» Work required
Everything in the records must be copied exactly, apart from the pictures.

*** Input for this task ***

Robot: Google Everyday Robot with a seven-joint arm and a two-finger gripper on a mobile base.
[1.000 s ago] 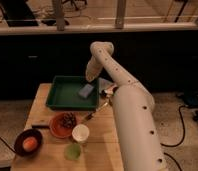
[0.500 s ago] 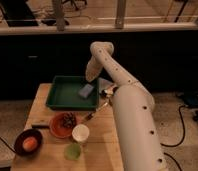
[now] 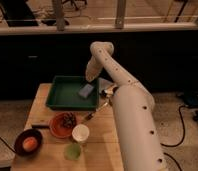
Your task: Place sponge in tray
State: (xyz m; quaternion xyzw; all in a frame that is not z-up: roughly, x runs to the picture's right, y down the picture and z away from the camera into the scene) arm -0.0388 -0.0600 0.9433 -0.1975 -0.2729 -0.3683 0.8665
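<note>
1. Dim room, dark wall behind w/ glass panels up top; pale wooden table (image 3: pixel 42 107) in front, speckled floor around it.
2. Tray (image 3: pixel 59 95), dark green, sits at the table's far edge, towards the far right corner.
3. Sponge (image 3: pixel 86 90), blue-grey, lies inside the tray at its right end, close to the right wall.
4. White robot arm (image 3: pixel 129 115) rises from the near right, bends over & comes down above the tray's right end.
5. End effector (image 3: pixel 91 76) hangs just above the sponge; can't tell if fingers are spread or pressed together, nor whether it touches the sponge.
6. Orange plate (image 3: pixel 57 126) w/ something dark on it, mid-table, near the tray's front wall.
7. White cup (image 3: pixel 80 133) just right of the plate, towards the near edge.
8. Pale green blob (image 3: pixel 72 151) at the near edge, in front of the cup.
9. Dark bowl (image 3: pixel 28 142) w/ an orange thing inside, near left corner.
10. Cable (image 3: pixel 184 117) on the floor, right side.
</note>
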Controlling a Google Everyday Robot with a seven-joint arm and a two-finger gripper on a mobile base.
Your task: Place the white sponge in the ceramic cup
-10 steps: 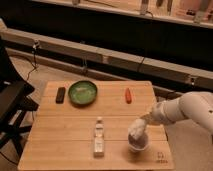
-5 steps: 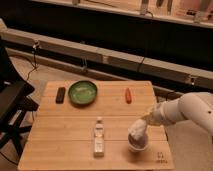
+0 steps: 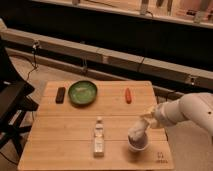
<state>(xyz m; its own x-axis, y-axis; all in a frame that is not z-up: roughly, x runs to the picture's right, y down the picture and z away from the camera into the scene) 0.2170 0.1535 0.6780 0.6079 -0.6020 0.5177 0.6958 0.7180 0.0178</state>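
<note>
The ceramic cup [image 3: 138, 145] stands on the wooden table [image 3: 75, 135] near its front right corner. The white sponge [image 3: 137, 131] sits at the cup's mouth, partly inside it and sticking up above the rim. My gripper [image 3: 143, 121] comes in from the right on a white arm [image 3: 187, 112] and is right over the cup, at the top of the sponge.
A clear bottle [image 3: 99, 137] lies on the table left of the cup. A green bowl [image 3: 82, 92] and a dark block [image 3: 60, 94] are at the back left. A small red-orange object [image 3: 128, 95] lies at the back right. A black chair [image 3: 12, 107] stands left of the table.
</note>
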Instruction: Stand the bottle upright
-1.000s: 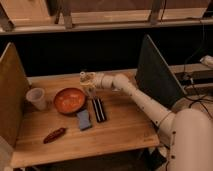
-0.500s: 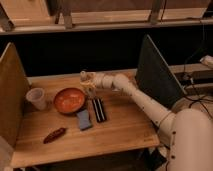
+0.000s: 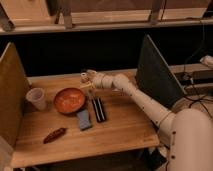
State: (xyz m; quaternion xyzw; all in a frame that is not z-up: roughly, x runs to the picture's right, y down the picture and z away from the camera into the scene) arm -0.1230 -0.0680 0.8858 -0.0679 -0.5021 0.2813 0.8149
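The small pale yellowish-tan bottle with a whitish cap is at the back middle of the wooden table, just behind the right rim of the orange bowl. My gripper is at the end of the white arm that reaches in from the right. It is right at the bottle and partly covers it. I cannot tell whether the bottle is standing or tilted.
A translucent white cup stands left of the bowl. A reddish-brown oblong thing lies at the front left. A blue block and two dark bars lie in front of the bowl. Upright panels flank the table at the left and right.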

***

» Answer for this exercise
Robot: Google Everyday Robot with a seven-joint arm and a two-finger gripper on a mobile base.
[1.000 s ago] 
[0.500 s ago] 
[now] 
Your task: Place sponge in tray
State: (xyz m; quaternion xyzw; all in a frame that is not z-up: roughly, x runs to the picture's right, y down the picture and z away from the camera into the scene) arm -0.0388 -0.0600 0.9433 -0.1975 -0.2729 -0.3683 0.8665
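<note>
1. Dim room, dark wall behind w/ glass panels up top; pale wooden table (image 3: pixel 42 107) in front, speckled floor around it.
2. Tray (image 3: pixel 59 95), dark green, sits at the table's far edge, towards the far right corner.
3. Sponge (image 3: pixel 86 90), blue-grey, lies inside the tray at its right end, close to the right wall.
4. White robot arm (image 3: pixel 129 115) rises from the near right, bends over & comes down above the tray's right end.
5. End effector (image 3: pixel 91 76) hangs just above the sponge; can't tell if fingers are spread or pressed together, nor whether it touches the sponge.
6. Orange plate (image 3: pixel 57 126) w/ something dark on it, mid-table, near the tray's front wall.
7. White cup (image 3: pixel 80 133) just right of the plate, towards the near edge.
8. Pale green blob (image 3: pixel 72 151) at the near edge, in front of the cup.
9. Dark bowl (image 3: pixel 28 142) w/ an orange thing inside, near left corner.
10. Cable (image 3: pixel 184 117) on the floor, right side.
</note>
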Controlling a Google Everyday Robot with a seven-joint arm and a two-finger gripper on a mobile base.
Your task: Place the white sponge in the ceramic cup
-10 steps: 
-5 steps: 
+0 steps: 
<state>(xyz m; its own x-axis, y-axis; all in a frame that is not z-up: roughly, x runs to the picture's right, y down the picture and z away from the camera into the scene) 0.2170 0.1535 0.6780 0.6079 -0.6020 0.5177 0.6958 0.7180 0.0178</state>
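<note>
The ceramic cup [image 3: 138, 145] stands on the wooden table [image 3: 75, 135] near its front right corner. The white sponge [image 3: 137, 131] sits at the cup's mouth, partly inside it and sticking up above the rim. My gripper [image 3: 143, 121] comes in from the right on a white arm [image 3: 187, 112] and is right over the cup, at the top of the sponge.
A clear bottle [image 3: 99, 137] lies on the table left of the cup. A green bowl [image 3: 82, 92] and a dark block [image 3: 60, 94] are at the back left. A small red-orange object [image 3: 128, 95] lies at the back right. A black chair [image 3: 12, 107] stands left of the table.
</note>
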Instruction: Stand the bottle upright
-1.000s: 
-0.500s: 
+0.000s: 
State: (xyz m; quaternion xyzw; all in a frame that is not z-up: roughly, x runs to the picture's right, y down the picture and z away from the camera into the scene) arm -0.1230 -0.0680 0.8858 -0.0679 -0.5021 0.2813 0.8149
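The small pale yellowish-tan bottle with a whitish cap is at the back middle of the wooden table, just behind the right rim of the orange bowl. My gripper is at the end of the white arm that reaches in from the right. It is right at the bottle and partly covers it. I cannot tell whether the bottle is standing or tilted.
A translucent white cup stands left of the bowl. A reddish-brown oblong thing lies at the front left. A blue block and two dark bars lie in front of the bowl. Upright panels flank the table at the left and right.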

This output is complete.